Глава 12

— Пруссия готова продать нам стальные пушки системы Круппа, подобные тем, которыми вооружена их армия — речь идет о двух десятках шестифунтовых пушек. Вы были правы, когда сказали мне о «русском заказе», дон Алехандро. Такие четырехфунтовые орудия у них не только есть, но их готовы продать за золото по сходной для нас цене, или за сахар и табак, за дерево кебрахо, которые обойдутся им по значительно меньшей цене, чем обычно. Мой посланник указал, что нам закупленные пушки обойдутся втрое дороже, чем русскому императору. И более того — этот самый Альфред Крупп, «пушечный король», как вы его назвали, готов поставить половину немедленно, и вместе с большим винтовым пароходом, что их привезет нам. Я специально решил закупить и его для нашей флотилии, как вы меня о том попросили — вот посмотрите, телеграмма только что получена из Берлина, мои дипломаты сильно торопятся с этим делом.

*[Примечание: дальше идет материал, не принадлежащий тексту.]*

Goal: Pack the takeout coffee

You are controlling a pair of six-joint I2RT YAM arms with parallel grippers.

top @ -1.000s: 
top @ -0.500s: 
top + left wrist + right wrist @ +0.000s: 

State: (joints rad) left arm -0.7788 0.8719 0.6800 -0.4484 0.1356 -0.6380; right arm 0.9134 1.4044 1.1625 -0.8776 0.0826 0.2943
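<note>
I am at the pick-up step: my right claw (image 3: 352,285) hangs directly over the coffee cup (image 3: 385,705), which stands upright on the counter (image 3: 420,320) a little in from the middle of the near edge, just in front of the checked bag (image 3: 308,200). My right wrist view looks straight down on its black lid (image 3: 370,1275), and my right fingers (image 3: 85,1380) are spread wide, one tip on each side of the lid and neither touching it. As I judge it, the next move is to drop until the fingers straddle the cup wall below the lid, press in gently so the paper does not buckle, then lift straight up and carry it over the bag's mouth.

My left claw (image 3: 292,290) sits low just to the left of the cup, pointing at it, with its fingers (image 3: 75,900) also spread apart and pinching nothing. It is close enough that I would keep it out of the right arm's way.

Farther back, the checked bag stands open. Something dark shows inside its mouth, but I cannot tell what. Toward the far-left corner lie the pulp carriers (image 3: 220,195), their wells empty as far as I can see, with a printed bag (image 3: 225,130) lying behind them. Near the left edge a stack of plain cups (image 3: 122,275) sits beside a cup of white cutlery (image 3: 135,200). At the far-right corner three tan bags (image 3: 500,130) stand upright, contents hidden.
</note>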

Мартинес взял в руки листок — благодаря телеграфной связи с Буэнос-Айресом в Асунсьоне могли получать депеши из любой точки мира, причем в Париже, Лондоне и теперь в Пруссии были парагвайские посланники, не говоря уже о побеждающих в войне с конфедератами САСШ. Присел на стул — Лопес всегда старался усадить его, нога сильно болела и опухла. Судя по язве, то было следствием укуса какой-то летающей твари, все же в полосе между субтропиками и тропиками их неимоверно много, всяких ядовитых кровососов. Вчитался в текст — Крупп предлагал точно такой же заказ как русскому императору — сотня четырехфунтовых орудий новейшего образца, принятого на вооружение в этом уже днями истекающем 1864 году. Разница только в одном — первую партию орудий Крупп царю подарил от своих «щедрот», надеясь получить крупный наряд на поставки.

Однако «благотворительностью» тут и не пахло — на Парагвае «король» полностью «отбивал» стоимость обоих заказов. Плюс не менее чем полуторная прибыль на все изготовленные пушки, но скорее, судя по «ноликам», двойная. Алехандро быстро подсчитал суммы в уме и прямо-таки ужаснулся — отпускную цену с доставкой «заломили» в три с половиной раза, с учетом всевозможных рисков. И еще нужно учитывать те деньги, что пойдут в «бездонный карман» насквозь коррумпированных аргентинских министров в виде «пошлины» за транзит по реке. И этому также не стоит удивляться — в условиях войны все посредники стараются нажиться.

— Нам нужны эти пушки, дон Франциско. Они гораздо лучше французских и английских, имеют четыре вида боеприпаса, пусть они и обойдутся нам в дополнительные, при этом огромные затраты. Но это стоимость одного броненосца, что заказаны по шестьдесят тысяч фунтов, а пользы принесут гораздо больше, можете мне поверить. Только нужно закупить двойной боекомплект, и заказать еще два — производить собственные снаряды при их чудовищном расходе мы просто не сможем. Едва на десятую часть восполним, не больше. Но сотня таких пушек того стоит — даже бразильцам нечего будет им противопоставить. Как только они у нас появятся, а за месяц мы подготовим канониров — можно смело наступать.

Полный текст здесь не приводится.